Ya se hacía tarde y yo tenía que
atender el bar. El viento golpeó nuestras mejillas con fuerza y la lluvia
empezó a susurrar. Sin descanso, sin tocarnos, sin palabras bajo el paraguas a
rayas, caminamos. Al llegar al Jean Piaget nos detuvimos. La lluvia ahora
gritaba desesperada.
- Me alegra saber que no has cambiado.
Callada, tímida, mía. Me encantas-dijo Rafael suavemente.
Tenía las botas mojadas, las manos
congeladas y el vacío en mi garganta seguía paralizado. Pero ahora era casi un
vómito.
- ¡Hey!-dijo de pronto-. Vamos a la
fiesta de Mariel. Dile a tu papá que tienes que hacer un trabajo. Queda con
Marta, como hacíamos siempre.
- Rafael, no…-le dije confundida-. Debo
irme.
Se puso serio y cogió el paraguas con
fuerza. La luz de un rayo me puso la piel de gallina. Intenté irme.
- No te vayas tan rápido-me cogió del
brazo.
- Ojalá la mina te hubiese tragado-dije
sin darme cuenta-. Yo… Rafael, estoy saliendo con alguien.
Ahora sus ojos eran dos cañones a
punto de disparar. Apretó con más fuerza mi brazo y yo intenté zafarme, pero no
pude.
- Me lastimas, Rafael. Me voy.
No bajé los ojos. Miré de frente sus
pupilas inflamadas. Y arranqué con fuerza mi mano esta vez. Me aparté, me
aparté. Estaba libre.
- Diego siempre me advirtió-dije con
algo de asco-.
- Es ese chiquillo de mierda-dijo Rafael
furioso-. Ese baboso no es nada-rio. Después de todo, tú eres igual a él. Entre
niñitos han de haberse entendido pues.
Sus ojos me miraban llenos de risa. Escuché
el ruido de un carro. A lo mejor es el colectivo que pasa por mi casa, pensé.
- Tú eres el que lee libros de autoayuda
y me llamas chiquilla. Tus 30 solo sirven en tu DNI. Encima dejas que las
babosas se lleven tu dinero. Eres un imbécil. Ya decía Sam que los ingenieros no
servían para nada. Qué patético eres, Rafael.
Era una combi, pero no me subí. Me
quedé helada. A dos cuadras, estaban Diego y Sam caminando hacia nosotros.
Empapados, agitados, arrastraban sus pantalones. Apreté mis puños, y me quedé
enraizada al suelo. Rafael estaba de espalda hacia ellos.
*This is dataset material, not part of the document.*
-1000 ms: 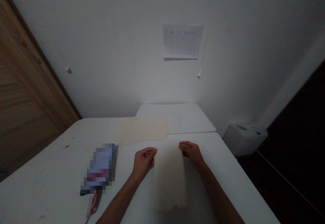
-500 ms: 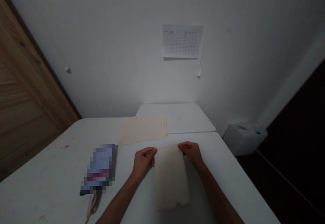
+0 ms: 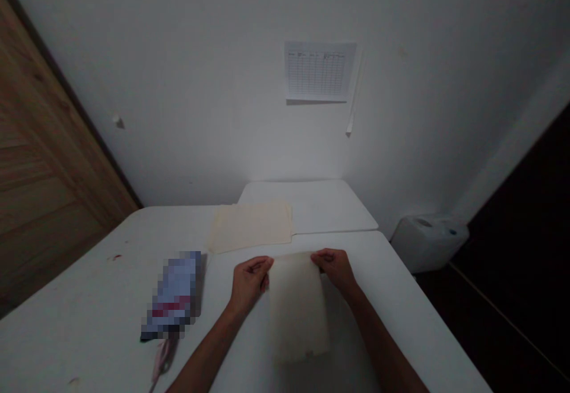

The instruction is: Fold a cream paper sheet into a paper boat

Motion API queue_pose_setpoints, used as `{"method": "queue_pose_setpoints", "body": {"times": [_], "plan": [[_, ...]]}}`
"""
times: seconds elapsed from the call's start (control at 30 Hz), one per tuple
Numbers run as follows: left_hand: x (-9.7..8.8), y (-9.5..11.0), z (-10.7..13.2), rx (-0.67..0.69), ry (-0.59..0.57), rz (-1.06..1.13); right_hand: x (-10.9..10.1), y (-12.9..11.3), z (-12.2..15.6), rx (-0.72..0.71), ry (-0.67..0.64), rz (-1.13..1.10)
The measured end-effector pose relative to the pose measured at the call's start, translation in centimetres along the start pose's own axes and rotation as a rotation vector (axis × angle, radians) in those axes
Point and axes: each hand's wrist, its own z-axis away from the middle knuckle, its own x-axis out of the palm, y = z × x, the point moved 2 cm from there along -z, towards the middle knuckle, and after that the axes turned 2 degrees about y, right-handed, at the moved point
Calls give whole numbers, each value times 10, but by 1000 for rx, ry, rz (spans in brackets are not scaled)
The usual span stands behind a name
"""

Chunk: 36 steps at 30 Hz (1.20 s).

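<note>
A cream sheet point(image 3: 297, 307), paper or thin cloth, is held up by its far corners over the white table point(image 3: 89, 298). My left hand point(image 3: 249, 280) pinches its far left corner with curled fingers. My right hand point(image 3: 335, 269) pinches the far right corner. The sheet's near edge hangs free and slightly wavy above the table. A stack of similar cream sheets point(image 3: 252, 227) lies farther back on the table, apart from both hands.
A blue, white and red item point(image 3: 173, 296), blurred out, lies left of my left arm with a pink cord by it. A second white tabletop point(image 3: 312, 203) meets the wall. A printed chart point(image 3: 319, 71) hangs on the wall. A white appliance point(image 3: 430, 240) stands at right. A wooden door point(image 3: 40, 185) is at left.
Both hands have lifted the sheet a little and drawn it slightly away from me; its near edge sits higher and farther from me than a second ago.
</note>
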Motion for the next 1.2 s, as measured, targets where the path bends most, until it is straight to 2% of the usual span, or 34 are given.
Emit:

Diego lo cogió del
hombro izquierdo y lo volteó lleno de furia. Un viento helado golpeó poco antes
de que el puño macizo alcanzara a Rafael. Diego se detuvo delante de mí. Un
nuevo relámpago invadió el espacio.
- Gracias
por mostrarme quién eres-dijo muy serio. Nunca lo había escuchado tan
decepcionado.
Escupió
al suelo y me miró por última vez.
Sam y Diego se alejaron hasta
convertirse en sombras. Solté los puños y recogí el paraguas antes de que
Rafael se levantara. Sus ojos furiosos se veían opacos por la lluvia. Pero yo
estaba de pie, y ahora yo tenía los ojos llenos de risa.
Eran casi las diez de la noche. Me di cuenta que tenía varias llamadas perdidas de papá. Apagué mi celular. Respiré profundo antes de partir a casa. La lluvia gritaba salvaje y eterna. Era libre, completamente mía. Caminé, caminé con las botas mojadas, con el pelo chorreando, con el alma alborotada.